Stormy’s Update: Week of July 5th

Cross posted from the GNOME Foundation blog where you can find previous updates.

Spent the week at the Desktop Summit/GUADEC in Gran Canaria.

Met with a ton of people. Putting lots of faces to names. (Some
people need new hackergotchis, identi.ca and twitter icons. Me
included.) Managed to see a couple of talks too.
I have to admit I was most interested in the questions and discussions
that the presentations generated. I was very excited that many people
reported interesting KDE/GNOME conversations.

Realized that while this year I don’t have several hundred GNOME
people to meet for the first time, I suddenly have several hundred KDE
people to meet … I met quite a few at the Nokia party as I was one of
the first (if not the first) GNOME person to show up.

Igalia sponsored the GNOME party and didn’t forget our traditions:
ice cream death match and jam session. It was a great time! (The
whiskey thing happened another night. I decided it was wisest not to
attend that party.)

The board of advisors meeting went well. We had a round table in the
morning followed by a finance update and a call for help with
hackfests. (Almost all the sponsors would very much like to see us do
more hackfests we just have to figure out how to get the funding.) We
also got some great commitments to help with Friends of GNOME, GNOME
customer success stories and hackfests. After an excellent lunch in a
Persian restaurant that Rosanna, Owen and Blizzard found, we returned
for a discussion with the GNOME 3.0 projects. (All those projects
involved in GNOME 3.0.)

I had breakfast with some local government and university officials.
I sat next to Jose Miguel Santos Espino, the director of the computer
science department, and I happened to tell him about the GNOME and KDE
folks in Nigeria that couldn’t get visas to come. A couple of days
later he contacted me with an excellent proposal. He suggested that we
work with their International Cooperations Department to find ways to
bring free software to countries in Africa as well as Latin America and
Asia. We had a good conversation with Josefa de la Rosa Cantos and we
will work with them during their next conference of Spanish and African
universities.

I also got a chance to talk to Antonio Jose Saenz Albanes who is
working a project to deploy 2 million laptops to students in Andalucia.
His main problem is accessibility so I introduced him to the GNOME
accessibility team.

The GNOME Mobile BOF started out the same way that so many GNOME
Mobile BOFs do trying to define what is GNOME mobile but we actually
progressed during this one which was awesome. GNOME Mobile is a place
for people using GNOME Mobile technologies to collaborate. However,
we’ll build on the GNOME brand, not the GNOME Mobile brand. We also
brainstormed quite a few ideas, like inviting the maintainers for key
GNOME technologies to join the GNOME Mobile mailing list.

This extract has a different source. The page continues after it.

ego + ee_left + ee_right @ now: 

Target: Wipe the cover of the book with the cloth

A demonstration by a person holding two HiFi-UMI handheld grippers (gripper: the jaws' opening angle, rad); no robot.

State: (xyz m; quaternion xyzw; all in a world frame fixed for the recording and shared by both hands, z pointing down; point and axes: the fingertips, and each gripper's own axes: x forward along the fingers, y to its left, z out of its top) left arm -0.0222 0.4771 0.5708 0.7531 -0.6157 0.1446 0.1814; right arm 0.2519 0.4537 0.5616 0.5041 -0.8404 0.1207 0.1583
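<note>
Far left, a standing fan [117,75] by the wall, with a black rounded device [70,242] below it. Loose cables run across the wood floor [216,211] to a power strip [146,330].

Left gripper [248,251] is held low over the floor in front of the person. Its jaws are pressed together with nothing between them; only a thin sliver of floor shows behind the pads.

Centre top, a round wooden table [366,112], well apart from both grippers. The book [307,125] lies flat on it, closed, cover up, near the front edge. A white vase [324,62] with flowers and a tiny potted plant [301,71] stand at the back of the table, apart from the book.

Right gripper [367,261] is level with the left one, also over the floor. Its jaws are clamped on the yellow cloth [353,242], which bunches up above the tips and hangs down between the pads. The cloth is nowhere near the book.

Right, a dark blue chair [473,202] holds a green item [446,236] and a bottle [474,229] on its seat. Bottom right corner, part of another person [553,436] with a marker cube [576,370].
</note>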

AGM – the GNOME Foundation annual meeting. The AGM went really well even though we competed with many
other attractions. All the teams gave an update. We’ll be posting
minutes and slides but in the meantime you can check out the GNOME
identi.ca
feed where the AGM was broadcast live.

The marketing BOF was late Thursday afternoon in a really hot room but people had some great ideas. (We were hot!) We discussed things like marketing campaigns, audiences (existing GNOME
users, not developers), having regional presence on the to-be-formed
press team. and we decided we’d put together 4 case studies (GNOME
success stories) by the end of the month. Anne Ostergaard suggested the
Andalusian school project. Guy Lunardi provided a Novell customer
story. I took notes and we’ be publishing soon.

Survey. If you are part of the GNOME community and you haven’t already filled out the survey, please take the co-locating survey.
We’ll be deciding next week whether we are co-locating again or not
next year. One thing I’ve noticed about the respondents so far is that
of the people that collaborated with a KDE person, 95+% think the
co-located Desktop Summit was a success. Among those that didn’t
collaborate with a KDE person, only 35% think the Desktop Summit was a
success.

Starting the 20+ hour trip home tomorrow at 4am. Looking forward to seeing the family!